In this article we summarise the current ERB position for seven key areas of employment law reform.
Discrimination and harassment
A central tenet of the ERB is to strengthen protections against workplace harassment, as follows:
- Employers will be under a new duty to take all reasonable steps to prevent sexual harassment, raising the bar from the current ‘reasonable steps’ standard.
- Sexual harassment will be added to the whistleblowing regime, meaning workers reporting past, ongoing or likely future sexual harassment will be eligible for whistleblower protections, such as interim relief and the voiding of contractual confidentiality obligations.
- Liability for third-party harassment will be reintroduced, covering all protected characteristics.
These provisions remain largely unchanged from the original ERB and are expected to come into force in October 2026.
Fire and re-hire
The ERB introduces new restrictions on dismissal and re-engagement practices. Dismissals linked to an employee’s refusal to accept variations to the contract of employment will be deemed automatically unfair. A limited ‘financial test’ exception applies if an employer can demonstrate that a variation was necessary to prevent imminent business failure.
This reform, which is anticipated to be implemented in October 2026, has been somewhat diluted. In the original ERB, any contractual variation was to be in scope for the enhanced protection. Following consultation, however, only ‘restricted variations’ of the contract of employment – most prominently changes to pay, pension, working hours, holiday entitlement and the inclusion of variation clauses – are in scope. Notably, changes to duties and place of work are not.
Collective redundancies
The protective award for failure to collectively consult will be increased from 90 to 180 days’ pay per affected employee, with this change expected to take effect in April 2026.
While the original ERB proposed to remove the ‘establishment’ test (thereby significantly widening the circumstances in which collective consultation is required), this reform appears to have been abandoned.
Families and pregnancy
The ERB will enhance protection for pregnant women and those returning from a period of family leave.
It is expected that this will make it unlawful for an employer to dismiss any employee who has been pregnant within six months of their return-to-work date, save for ‘specific circumstances’ (which have yet to be defined).
A consultation on strengthened rights for pregnant workers is due to start in autumn 2025 and it is anticipated that these provisions will not come into force until 2027 (with precise details to be governed by regulations).

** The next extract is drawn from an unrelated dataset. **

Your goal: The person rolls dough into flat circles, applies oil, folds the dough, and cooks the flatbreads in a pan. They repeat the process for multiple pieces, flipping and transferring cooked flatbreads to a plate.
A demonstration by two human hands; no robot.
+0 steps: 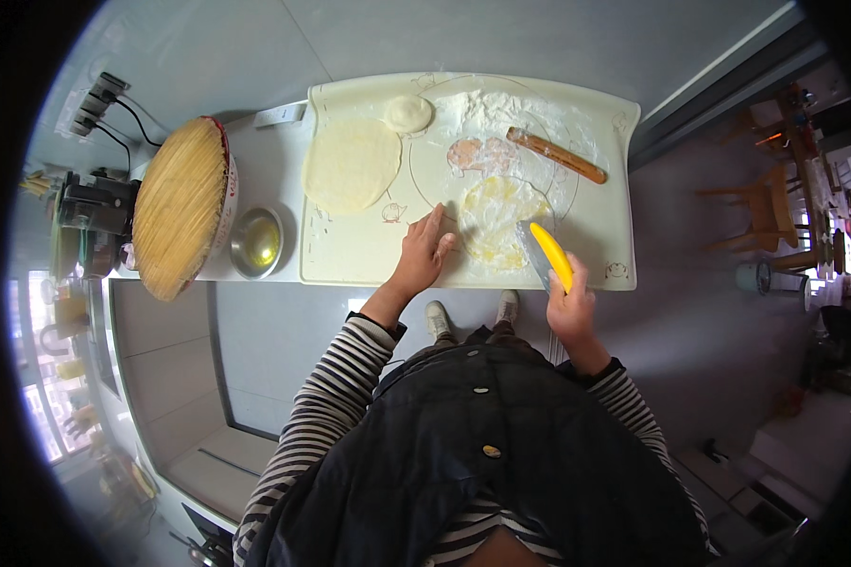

Increased protection is also expected to be introduced (although detail still to be provided) in relation to dismissal after a period of:
- maternity leave
- adoption leave
- shared parental leave
- extended paternity leave in the case of bereaved parents
- neonatal care leave.
Paternity leave, parental leave (both from April 2026) and bereavement leave (expected to come into force in 2027) will become day-one rights for eligible employees.

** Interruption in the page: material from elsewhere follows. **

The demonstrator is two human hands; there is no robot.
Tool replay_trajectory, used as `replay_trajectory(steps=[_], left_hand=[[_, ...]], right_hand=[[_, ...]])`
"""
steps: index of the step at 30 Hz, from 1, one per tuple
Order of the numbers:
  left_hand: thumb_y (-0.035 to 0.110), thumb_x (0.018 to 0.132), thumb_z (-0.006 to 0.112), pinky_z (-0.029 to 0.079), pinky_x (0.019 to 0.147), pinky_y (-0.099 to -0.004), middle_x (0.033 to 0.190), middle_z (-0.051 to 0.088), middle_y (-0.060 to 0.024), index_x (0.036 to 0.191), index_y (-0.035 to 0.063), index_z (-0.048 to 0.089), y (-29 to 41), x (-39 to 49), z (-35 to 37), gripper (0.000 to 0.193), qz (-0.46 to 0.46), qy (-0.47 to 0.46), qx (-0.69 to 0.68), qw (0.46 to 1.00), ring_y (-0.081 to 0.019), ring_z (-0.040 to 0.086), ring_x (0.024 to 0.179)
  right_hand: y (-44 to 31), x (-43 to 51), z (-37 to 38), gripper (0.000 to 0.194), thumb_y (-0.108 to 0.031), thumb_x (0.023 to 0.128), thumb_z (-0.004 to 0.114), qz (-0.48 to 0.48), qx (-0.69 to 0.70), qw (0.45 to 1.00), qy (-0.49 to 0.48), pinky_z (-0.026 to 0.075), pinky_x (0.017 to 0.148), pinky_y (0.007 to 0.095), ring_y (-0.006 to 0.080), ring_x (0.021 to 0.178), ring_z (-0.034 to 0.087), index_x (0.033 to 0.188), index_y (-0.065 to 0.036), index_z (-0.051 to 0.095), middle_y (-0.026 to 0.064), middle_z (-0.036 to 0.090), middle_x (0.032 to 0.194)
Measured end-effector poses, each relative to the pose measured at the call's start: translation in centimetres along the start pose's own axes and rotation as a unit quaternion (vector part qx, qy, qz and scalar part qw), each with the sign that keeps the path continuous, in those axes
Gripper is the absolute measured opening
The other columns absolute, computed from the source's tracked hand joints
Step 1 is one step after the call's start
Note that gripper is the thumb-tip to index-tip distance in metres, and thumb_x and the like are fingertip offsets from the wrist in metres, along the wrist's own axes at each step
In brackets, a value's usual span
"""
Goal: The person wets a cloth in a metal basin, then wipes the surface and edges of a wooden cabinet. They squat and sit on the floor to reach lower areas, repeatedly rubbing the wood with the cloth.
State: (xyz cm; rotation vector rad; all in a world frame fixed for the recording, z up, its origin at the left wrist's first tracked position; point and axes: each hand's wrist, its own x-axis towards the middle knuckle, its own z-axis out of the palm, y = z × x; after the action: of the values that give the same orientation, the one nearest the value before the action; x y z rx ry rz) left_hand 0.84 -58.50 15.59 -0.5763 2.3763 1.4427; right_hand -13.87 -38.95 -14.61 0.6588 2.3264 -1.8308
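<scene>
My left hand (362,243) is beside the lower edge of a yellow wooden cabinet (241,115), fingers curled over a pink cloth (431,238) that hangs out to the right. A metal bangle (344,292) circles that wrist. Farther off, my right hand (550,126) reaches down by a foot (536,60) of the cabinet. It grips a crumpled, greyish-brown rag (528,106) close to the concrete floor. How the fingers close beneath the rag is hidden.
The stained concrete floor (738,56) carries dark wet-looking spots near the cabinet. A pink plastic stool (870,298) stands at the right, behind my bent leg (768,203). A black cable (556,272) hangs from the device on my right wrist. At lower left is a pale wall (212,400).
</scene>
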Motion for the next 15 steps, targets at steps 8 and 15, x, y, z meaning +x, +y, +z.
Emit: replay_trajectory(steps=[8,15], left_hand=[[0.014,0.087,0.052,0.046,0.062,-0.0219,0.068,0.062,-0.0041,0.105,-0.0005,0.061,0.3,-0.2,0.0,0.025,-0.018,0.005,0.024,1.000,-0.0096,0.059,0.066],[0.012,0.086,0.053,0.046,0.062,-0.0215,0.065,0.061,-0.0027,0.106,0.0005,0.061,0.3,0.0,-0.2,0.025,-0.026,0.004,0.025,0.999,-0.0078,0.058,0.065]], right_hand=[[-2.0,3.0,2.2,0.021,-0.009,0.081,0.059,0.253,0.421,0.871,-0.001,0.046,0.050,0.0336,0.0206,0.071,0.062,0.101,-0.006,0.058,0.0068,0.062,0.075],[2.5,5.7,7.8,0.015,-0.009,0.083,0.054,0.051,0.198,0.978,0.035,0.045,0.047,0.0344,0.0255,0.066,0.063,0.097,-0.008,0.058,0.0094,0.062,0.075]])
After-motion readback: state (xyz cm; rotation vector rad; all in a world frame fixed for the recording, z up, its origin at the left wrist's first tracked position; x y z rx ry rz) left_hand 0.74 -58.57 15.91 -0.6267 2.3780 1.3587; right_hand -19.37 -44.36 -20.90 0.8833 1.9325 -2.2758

Non-disclosure agreements (NDAs)
Significant amendments to the original ERB on the use of NDAs were introduced in July. These amendments will render any provision in an agreement void if it precludes the worker from making any allegation of, or disclosure of information relating to, any ‘relevant’ harassment or discrimination (including an employer’s response to any allegation).
Discrimination or harassment will be ‘relevant’ when it consists of the conduct of the employer or another of the employer’s workers; or the actual or alleged victim is the worker themselves or a fellow worker.

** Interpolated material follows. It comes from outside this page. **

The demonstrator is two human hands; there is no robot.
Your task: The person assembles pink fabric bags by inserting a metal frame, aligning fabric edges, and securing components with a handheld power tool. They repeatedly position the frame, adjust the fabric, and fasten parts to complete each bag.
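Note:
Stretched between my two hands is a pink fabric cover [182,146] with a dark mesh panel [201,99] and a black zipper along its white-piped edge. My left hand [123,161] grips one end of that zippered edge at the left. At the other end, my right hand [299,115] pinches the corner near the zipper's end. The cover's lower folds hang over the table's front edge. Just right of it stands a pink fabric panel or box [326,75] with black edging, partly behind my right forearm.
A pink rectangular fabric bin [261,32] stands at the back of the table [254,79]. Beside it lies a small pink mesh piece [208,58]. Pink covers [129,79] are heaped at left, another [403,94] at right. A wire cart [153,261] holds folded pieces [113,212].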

Currently not included within the definition of ‘relevant’ harassment or discrimination are victimisation, the duty to make reasonable adjustments and third-party harassment. However, these may be added at a later date.
It is unclear when these provisions are intended to come into force, as they were not included in the Government’s implementation roadmap published in July.
Statutory Sick Pay (SSP)
The ERB will remove the three-day waiting period to receive payment of SSP, therefore an ‘incapacity for work’ will commence on day one of an absence.
Following a consultation seeking views on what percentage of average weekly earnings should be for the purposes of calculating SSP, the government’s consultation response (published March 2025) confirmed that the percentage rate would be set at 80% of normal weekly earnings, where that falls below the applicable SSP flat rate. The Government has not yet provided any confirmation as to what the flat rate will be.
Unfair dismissal
Arguably the most significant change that the ERB will introduce is removing the qualifying period (currently two years) for an employee to acquire the right not to be unfairly dismissed and making this a day-one right.
While this will mean that employees will have protection from unfair dismissal even during a probationary period, the Government has indicated that there will be a simplified process for a fair dismissal during ‘an initial stage of employment’. It remains to be confirmed what that process will be. It has also been confirmed that any dismissal on grounds of redundancy will not be covered by any provisions relating to ‘an initial stage of employment’, therefore a full and fair redundancy process will have to be used by employers for all employees, regardless of their length of service once the increased protection has been introduced.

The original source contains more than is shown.